My answer to the zealots was also mysterious, in the form of awkward silence or perhaps a mysterious smile.

Fast forward from the 90s to 2021, it seems a similar demographic has seen the light. Some children of these zealots have grown out of organised religion and found something else—Social Justice.

Now, they bend the knee and join a different mob and still ask the same question in essence: 

 “Do you believe in science?”,

“Do you believe in white privilege?”,

“Are you a believer?” 

Being an independent in a polarised world and of mixed ethnicity, I’m often torn. I like to think I’m a relatively quiet rebel. But I’m not a fool. I can see something the mob can’t: Ideologies like binary politics, activist science, and critical race theory lump Americans today into believers and non-believers- saints and sinners. 

A starry-eyed profession of love for Biden or one’s favourite Instagram influencer might as well be professing undying love for our Lord and Savior. It’s churchy. May I, daresay, Trumpian. 

Meanwhile, I’ve been called a “true leftist” lingering in the ‘maybes’, and I’ve seen others who are more outspoken be called “traitors” for checking ‘other’ on divisive issues. 

It makes sense that we are divided. There is so much injustice and there are moments where I, too, must take a side. On this journey towards justice, a lesson I’m learning is that just because someone is being persecuted doesn’t mean they need to be worshipped. When Trump led his supporters in chanting, “Fire Fauci, Fire Fauci…” my spine shivered, but it didn’t change my complicated view of Dr Fauci because I ‘believe’ in science. I know that science is fundamental and bigger than any one person.

I keep in mind the words of gender-focused neuroscientist Dr Debra Soh: “Activist science, no matter how well-intentioned, is not science.”

I don’t ‘believe’ this. It is not a matter of faith. I know this to be a fact. Otherwise, activist ‘science’ would not need an adjective to set it apart from science. Activism in itself has a cause, an agenda, a goal. Science is free to explore and scientists need the freedom to remain unafraid of what they might find. 

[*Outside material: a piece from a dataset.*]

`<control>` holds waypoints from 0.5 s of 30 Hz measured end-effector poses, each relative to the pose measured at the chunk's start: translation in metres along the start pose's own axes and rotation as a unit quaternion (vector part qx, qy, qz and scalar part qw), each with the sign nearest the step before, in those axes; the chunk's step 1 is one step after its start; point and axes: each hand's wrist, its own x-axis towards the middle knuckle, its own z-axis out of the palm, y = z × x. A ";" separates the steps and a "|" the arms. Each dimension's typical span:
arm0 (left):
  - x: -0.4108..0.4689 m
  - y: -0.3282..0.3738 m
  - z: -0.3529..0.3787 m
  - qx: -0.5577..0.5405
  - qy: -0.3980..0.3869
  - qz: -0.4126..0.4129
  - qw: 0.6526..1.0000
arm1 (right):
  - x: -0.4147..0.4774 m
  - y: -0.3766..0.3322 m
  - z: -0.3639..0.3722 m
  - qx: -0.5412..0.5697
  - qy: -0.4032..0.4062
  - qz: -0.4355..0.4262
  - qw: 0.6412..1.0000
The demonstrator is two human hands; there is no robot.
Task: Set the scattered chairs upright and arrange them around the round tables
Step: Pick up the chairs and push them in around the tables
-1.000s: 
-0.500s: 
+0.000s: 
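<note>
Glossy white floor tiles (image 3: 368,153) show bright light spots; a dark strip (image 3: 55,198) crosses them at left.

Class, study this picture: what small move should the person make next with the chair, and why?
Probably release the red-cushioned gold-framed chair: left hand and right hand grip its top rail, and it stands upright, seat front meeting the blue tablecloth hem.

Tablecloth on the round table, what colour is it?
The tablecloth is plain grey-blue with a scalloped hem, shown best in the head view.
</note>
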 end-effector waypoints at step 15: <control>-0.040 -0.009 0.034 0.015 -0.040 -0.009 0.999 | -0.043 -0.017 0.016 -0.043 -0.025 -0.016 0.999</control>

Researchers like Dr Debra Soh have been demonized by the loudest of the trans activists. It seems anything outside the Social Justice orthodoxy is at risk of being cancelled, even science.

Cries for help come across in the form of conditional love: “You can’t [show the wrong support or stay silent] and tell me you love me.”

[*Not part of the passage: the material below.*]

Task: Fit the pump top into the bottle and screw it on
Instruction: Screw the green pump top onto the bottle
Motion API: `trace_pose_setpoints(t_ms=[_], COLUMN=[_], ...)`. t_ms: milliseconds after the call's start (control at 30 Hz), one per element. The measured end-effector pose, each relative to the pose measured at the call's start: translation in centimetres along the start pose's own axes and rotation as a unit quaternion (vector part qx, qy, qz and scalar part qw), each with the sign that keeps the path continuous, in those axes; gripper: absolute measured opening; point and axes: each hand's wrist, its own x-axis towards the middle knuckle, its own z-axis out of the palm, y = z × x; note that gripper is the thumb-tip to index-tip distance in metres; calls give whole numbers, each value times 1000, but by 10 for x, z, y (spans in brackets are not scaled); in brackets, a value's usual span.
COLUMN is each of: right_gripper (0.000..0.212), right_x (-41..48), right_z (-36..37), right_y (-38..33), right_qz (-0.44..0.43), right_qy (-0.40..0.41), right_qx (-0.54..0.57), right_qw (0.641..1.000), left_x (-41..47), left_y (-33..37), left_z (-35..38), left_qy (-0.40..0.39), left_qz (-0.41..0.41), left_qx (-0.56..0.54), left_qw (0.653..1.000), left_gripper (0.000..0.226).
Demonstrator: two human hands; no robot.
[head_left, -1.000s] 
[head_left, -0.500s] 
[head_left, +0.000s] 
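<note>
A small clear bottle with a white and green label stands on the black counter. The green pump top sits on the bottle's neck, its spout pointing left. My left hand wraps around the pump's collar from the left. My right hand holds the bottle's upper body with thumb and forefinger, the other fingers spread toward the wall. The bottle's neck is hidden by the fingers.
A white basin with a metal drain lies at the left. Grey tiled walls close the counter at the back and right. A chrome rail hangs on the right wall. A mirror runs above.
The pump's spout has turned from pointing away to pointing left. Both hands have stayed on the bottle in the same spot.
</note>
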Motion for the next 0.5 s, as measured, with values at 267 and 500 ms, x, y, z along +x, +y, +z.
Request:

I believe this all comes from good hearts with mostly good intentions. Still, I’d be remiss if I didn’t put forth my authentic intentions— to encourage the loudest voices to listen more and to empower the increasingly less silent majority of questioners to speak up more, and to question with more than blind belief in inconsistent ideologies. 

During this witch hunt, I am not qualified to do what the woke are asking me to do which is to denounce scientists whose findings may not meet their reality of existence. 

So when someone asks me, “do you believe in science?”,  I’m struck by this question as if one part of science is worthy of religious worship. Ironically, the question is sometimes posed by someone who has put their faith in a doctor, who might be in the pockets of politicians as much as, if not more than, in God.

Avoiding truth through blind belief is where the Left loses me, and I’ll tell you why this mentality hurts me so deeply. 

It has little to do with science and more to do with critical race theory. When a starry-eyed white progressive asks, “do you believe in white privilege?”, I’m transported to my childhood when I was figuratively naked to that small town of church-goers, known widely by all as a foreigner’s daughter and a non-Christian. Then, I used to check ‘other’ for racial identification, and if prompted also for religion. Now, when asked about my belief in white privilege, I offer a similar answer: sometimes.

Did my white skin protect me from my peers othering me? Did it protect me from seeing things differently? Did it save me from the depths of loneliness?

No, it did not.

I was torn apart by the rhetoric of President Bush who said after 9/11: “You’re either with us or against us.” Additionally, I feel rather torn in half today as the racial tensions righteously boil over. 

Now, it seems some of those same children from my high school have grown up, swung to the Left, rebelled against their God-fearing parents and put their church language to use in the form of critical race theory, which asserts we are a society of the oppressed and the oppressors. 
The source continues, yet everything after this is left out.